Pipeline fails with import error for dataiku
I'm trying to run the below example on my jenkins node:
Building-a-Jenkins-pipeline-for-Dataiku-DSS
In one of the stages, I created python venv which install the requirments.txt file. I can see in the console log that dataiku-api-client was installed with version 8.0.0, but still, it fails later with the first command of:
import dataiku
The error is:
ModuleNotFoundError: No module named 'dataiku'
My python version is 3.7.4
any idea what's wrong with that?
Best Answer
-
In fact, there is an alternative that should work: to not use the dataiku package, just the dataiku-client-api. That would require some change in the code provided in the article and I need to test it thoroughly.

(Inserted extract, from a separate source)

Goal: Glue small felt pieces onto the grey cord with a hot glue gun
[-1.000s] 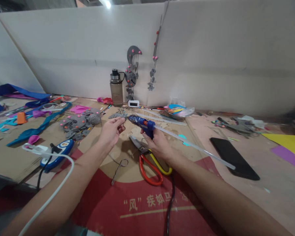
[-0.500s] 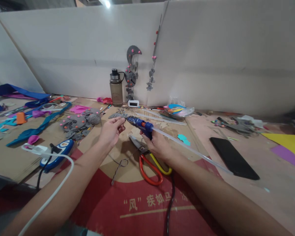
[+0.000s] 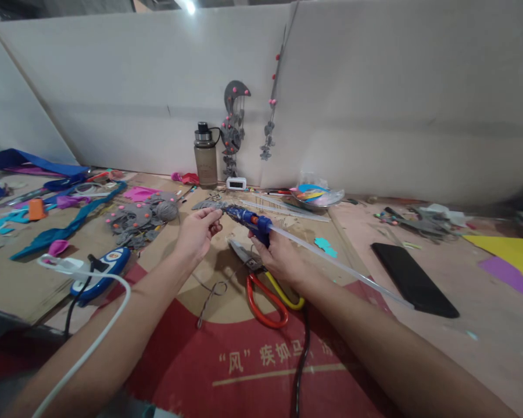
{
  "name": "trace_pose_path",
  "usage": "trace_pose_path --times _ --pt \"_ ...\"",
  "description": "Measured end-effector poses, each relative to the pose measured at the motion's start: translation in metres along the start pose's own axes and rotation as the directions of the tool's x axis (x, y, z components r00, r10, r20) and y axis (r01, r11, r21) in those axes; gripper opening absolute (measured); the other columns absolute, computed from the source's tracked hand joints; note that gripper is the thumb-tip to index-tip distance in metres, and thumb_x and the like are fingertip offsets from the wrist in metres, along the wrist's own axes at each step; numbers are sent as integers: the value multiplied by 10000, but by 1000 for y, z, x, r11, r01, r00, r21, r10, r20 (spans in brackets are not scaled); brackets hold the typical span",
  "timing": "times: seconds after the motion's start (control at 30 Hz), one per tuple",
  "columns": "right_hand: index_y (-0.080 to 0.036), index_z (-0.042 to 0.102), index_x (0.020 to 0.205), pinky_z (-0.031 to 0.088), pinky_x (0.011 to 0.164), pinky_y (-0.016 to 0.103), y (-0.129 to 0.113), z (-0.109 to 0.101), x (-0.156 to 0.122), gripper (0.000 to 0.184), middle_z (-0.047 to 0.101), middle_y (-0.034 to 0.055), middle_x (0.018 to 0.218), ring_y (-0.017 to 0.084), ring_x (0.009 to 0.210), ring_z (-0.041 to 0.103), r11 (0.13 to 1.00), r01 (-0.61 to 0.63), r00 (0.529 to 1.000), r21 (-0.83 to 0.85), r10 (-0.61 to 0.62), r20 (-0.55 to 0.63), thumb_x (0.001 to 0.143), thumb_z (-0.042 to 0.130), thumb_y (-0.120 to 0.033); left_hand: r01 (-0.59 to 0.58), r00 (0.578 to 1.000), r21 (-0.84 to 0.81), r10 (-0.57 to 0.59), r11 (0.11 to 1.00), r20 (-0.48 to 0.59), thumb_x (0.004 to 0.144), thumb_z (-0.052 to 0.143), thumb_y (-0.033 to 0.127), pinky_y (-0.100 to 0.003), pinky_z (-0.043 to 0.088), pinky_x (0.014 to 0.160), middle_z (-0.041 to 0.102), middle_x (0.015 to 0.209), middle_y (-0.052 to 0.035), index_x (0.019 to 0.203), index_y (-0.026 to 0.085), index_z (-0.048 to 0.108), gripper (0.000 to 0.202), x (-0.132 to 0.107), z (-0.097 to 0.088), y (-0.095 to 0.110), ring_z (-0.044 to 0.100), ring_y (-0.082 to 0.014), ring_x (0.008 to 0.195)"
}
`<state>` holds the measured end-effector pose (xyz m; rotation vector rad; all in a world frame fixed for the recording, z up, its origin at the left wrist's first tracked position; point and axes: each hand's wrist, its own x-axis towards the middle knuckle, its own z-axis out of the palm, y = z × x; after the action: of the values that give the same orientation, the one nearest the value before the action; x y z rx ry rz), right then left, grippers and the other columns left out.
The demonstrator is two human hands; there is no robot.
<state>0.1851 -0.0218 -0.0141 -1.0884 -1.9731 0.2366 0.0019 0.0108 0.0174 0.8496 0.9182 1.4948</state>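
My right hand is wrapped round a blue hot glue gun, which points left with a long clear glue stick out of its back. At the gun's nozzle, my left hand pinches a small grey felt piece; its exact shape is partly hidden by the fingers. Below the hands lies a pair of scissors with one red and one yellow handle. A grey cord with a twisted, knotted end rests on the cardboard left of them.
A bottle and a small white digital clock stand by the back wall, where grey felt garlands hang. Grey felt pieces with pink dots and a blue power strip are left; a black phone lies right.
Almost nothing differs. Both hands, the glue gun and the grey felt piece keep their places, with only a very slight shift of the view.
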Motion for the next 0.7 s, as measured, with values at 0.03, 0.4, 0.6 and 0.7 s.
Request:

Here is how you can go this way:
- No need to load dataiku-internal-client.tar.gz, keep your original setup without it
- Change the code of run_bundling.py
- replace import dataiku with import dataikuapi
- replace the 2 lines dataiku.set_remote_dss(host, apiKey) & client = dataiku.api_client() with a single line client = dataikuapi.DSSClient(host, apiKey)
I am attaching a new version of the run_bundling.py file and requirements.txt to this answer.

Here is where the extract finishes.